SPICAM, spectromètre à ultra-violet et à infra-rouge, a permis pour la première fois d'établir précisément la densité et la température de l'atmosphère de gaz carbonique sur Mars à des altitudes allant de 10 à 150 km et de commencer à établir la carte de la diffusion de la vapeur d'eau et de l'ozone dans cette atmosphère. Il s'avère que les conditions sur Mars sont "relativement" favorables pour la vie: l'ozone martien, bien que très faible, protège la planète de l'ultra-violet agressif.

Mesurant simultanément l'ozone et la vapeur d'eau, SPICAM a confirmé, en somme, les hypothèses théoriques, selon lesquelles la vapeur d'eau détruit l'ozone. Cela a une grande importance pour prévoir l'avenir de la Terre: le réchauffement global du climat observé aujourd'hui entraîne l'accroissement du contenu de la vapeur d'eau dans la stratosphère: c'est une source potentielle de danger pour la couche d'ozone dans l'atmosphère de la Terre.

La participation russe au projet "Mars-Express" maintient la longue tradition de coopération internationale qui s'est établie à l'époque d'Intercosmos, des projets "Vega", "Phobos," et "Mars-96". La participation des scientifiques européens aux projets planétaires soviétiques a contribué au développement de ces recherches en Europe. Les groupes internationaux de scientifiques créés à cette époque-là continuent à travailler énergiquement dans le cadre des projets "Mars-Express" et "Vénus-Express". Mais la situation a changé.

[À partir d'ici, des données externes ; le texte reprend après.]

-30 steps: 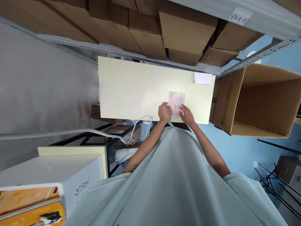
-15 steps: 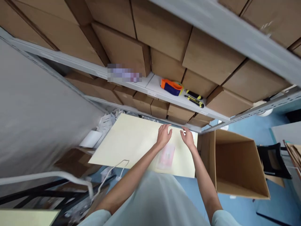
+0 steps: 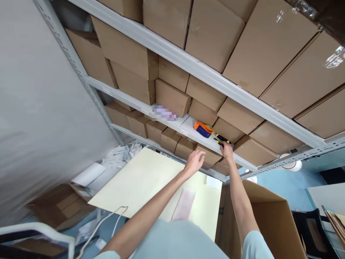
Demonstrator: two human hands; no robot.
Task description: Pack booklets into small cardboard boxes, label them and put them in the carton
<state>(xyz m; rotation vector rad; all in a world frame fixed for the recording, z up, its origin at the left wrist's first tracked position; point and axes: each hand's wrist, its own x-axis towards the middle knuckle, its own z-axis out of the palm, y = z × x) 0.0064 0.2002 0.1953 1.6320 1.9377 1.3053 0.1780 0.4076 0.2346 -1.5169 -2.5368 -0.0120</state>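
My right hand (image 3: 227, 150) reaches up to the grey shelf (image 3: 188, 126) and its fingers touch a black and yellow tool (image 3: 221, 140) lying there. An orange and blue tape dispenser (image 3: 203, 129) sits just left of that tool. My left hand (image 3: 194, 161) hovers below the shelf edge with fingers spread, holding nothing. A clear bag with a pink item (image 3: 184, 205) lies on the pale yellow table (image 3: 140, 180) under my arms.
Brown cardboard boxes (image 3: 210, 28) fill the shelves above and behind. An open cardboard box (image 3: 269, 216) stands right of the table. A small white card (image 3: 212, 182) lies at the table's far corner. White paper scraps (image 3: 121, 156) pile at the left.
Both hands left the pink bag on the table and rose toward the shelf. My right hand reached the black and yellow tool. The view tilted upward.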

Des missions nationales russes vers les planètes du Système solaire ne peuvent pratiquement pas être réalisées faute de financement. L'unique possibilité réelle de poursuivre les recherches est la participation des scientifiques russes aux missions étrangères, aussi bien européennes qu'américaines. Chaque partie concentre ses efforts dans son domaine d'excellence. Certes, cette intégration s'approfondira d'année en année. Des projets complexes comme une base lunaire permanente qui marquerait le début de la mise en valeur d'autres corps célestes et une mission pilotée sur Mars ne peuvent être réalisés que grâce aux efforts conjugués de nombreux pays.